When the Warriors did get wide they didn’t find much more luck. On a redzone set in the 7th minute they targeted the Matt Timoko/Jamal Fogarty dilemma four times and came away with bupkus. On others Ethan Strange and Seb Kris felt barely tested. The one try the Warriors did score started with a rare misalignment in the kick chase, and ended with the right edge actually effectively manning up, but unable to win a one-on-one battle. For a good side the Warriors have a bad redzone attack, but the Milk made it look anodyne.

They needed to because if there was an imperfection to this game it is that Canberra made a tough fight harder. They gave away far too many penalties they shouldn’t have. They added dropping the ball in comical ways to the mix. Zac Hosking on the kick off, or Tamale on the carry after the review. These are examples. There were more.

They say good teams defend errors, but the Raiders also had to defend their own stupidity. On two separate occasions they were reduced to twelve men. On the first Corey Horsburgh was punished for the sins of his brothers. On the second Tom Starling got an early shower (and possibly a rest for next week) brazenly (and stupidly) hitting the kicker late and high. Canberra stepped up and did the job anyway. They were brave and courageous. But it feels like something that needs to be avoided in the future.

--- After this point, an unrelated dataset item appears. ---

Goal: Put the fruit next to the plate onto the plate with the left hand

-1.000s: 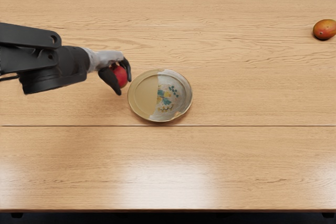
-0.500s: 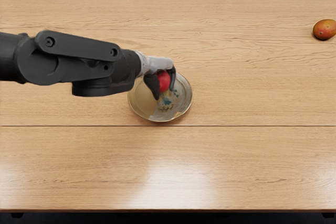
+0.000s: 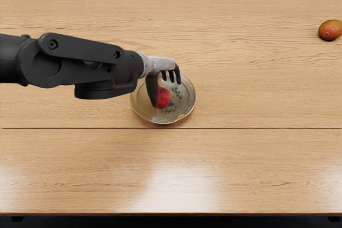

The foundation built by the middle on both sides of the ball did allow them to occasionally play some expansive football. They scored for the third week in a row with a stripped down variation of their pet shift. This went to the left, and instead of Ethan Strange being in the fullback role, he ran it from the lead half role, worked the run-around with Simi Sasagi and put Seb Kris into a hole, and Tom Starling scored. They also scored from old fashioned kicking the door down. A Taps pass, Ata hitting a hole, and who didn’t bank on Jamal Fogarty outrunning Charnze Nicoll-Klokstad Te Maire Martin to the corner? Shame on you.

They didn’t get many other options, and if there was a downside to the relentlessness of their game plan, and of the conditions, it’s that they were stuck around the middle third too much. When they did shift it showed that Ethan Strange’s burgeoning creative side is still a work in progress, and Fogarty’s short kicking game was uncharacteristically poor. Both have been better this year, so it’s not a worry. This is why the foundations have to be strong. Fancy curtains look shithouse if there’s nothing to hang them on. In the end two tries was plenty anyway.

It certainly wasn’t pretty. It was messy and hard fought. But victories like this are what define the better teams in the NRL. Every week can’t be fried chicken and waffles. Sometimes it’s gotta be gruel and you have to munch it all the same. This was a hard game, a grinder. Canberra came to work. Their opposition punched their card too. No one was hiding. Both teams gave their all. This was a balls out honesty session, and the Raiders spoke some truths, kicked some ass and came away with two points.

It positions them well for the rest of the season. They have as many wins as first. They have a much ‘easier’ draw going forward (as much as that matters this season). This looks like a team ready to play finals football. They have the resilience and courage to win tough games like this. They have the skills and ideas to allow them to take advantage of easier times. It’s a big build but Canberra have the foundation in place.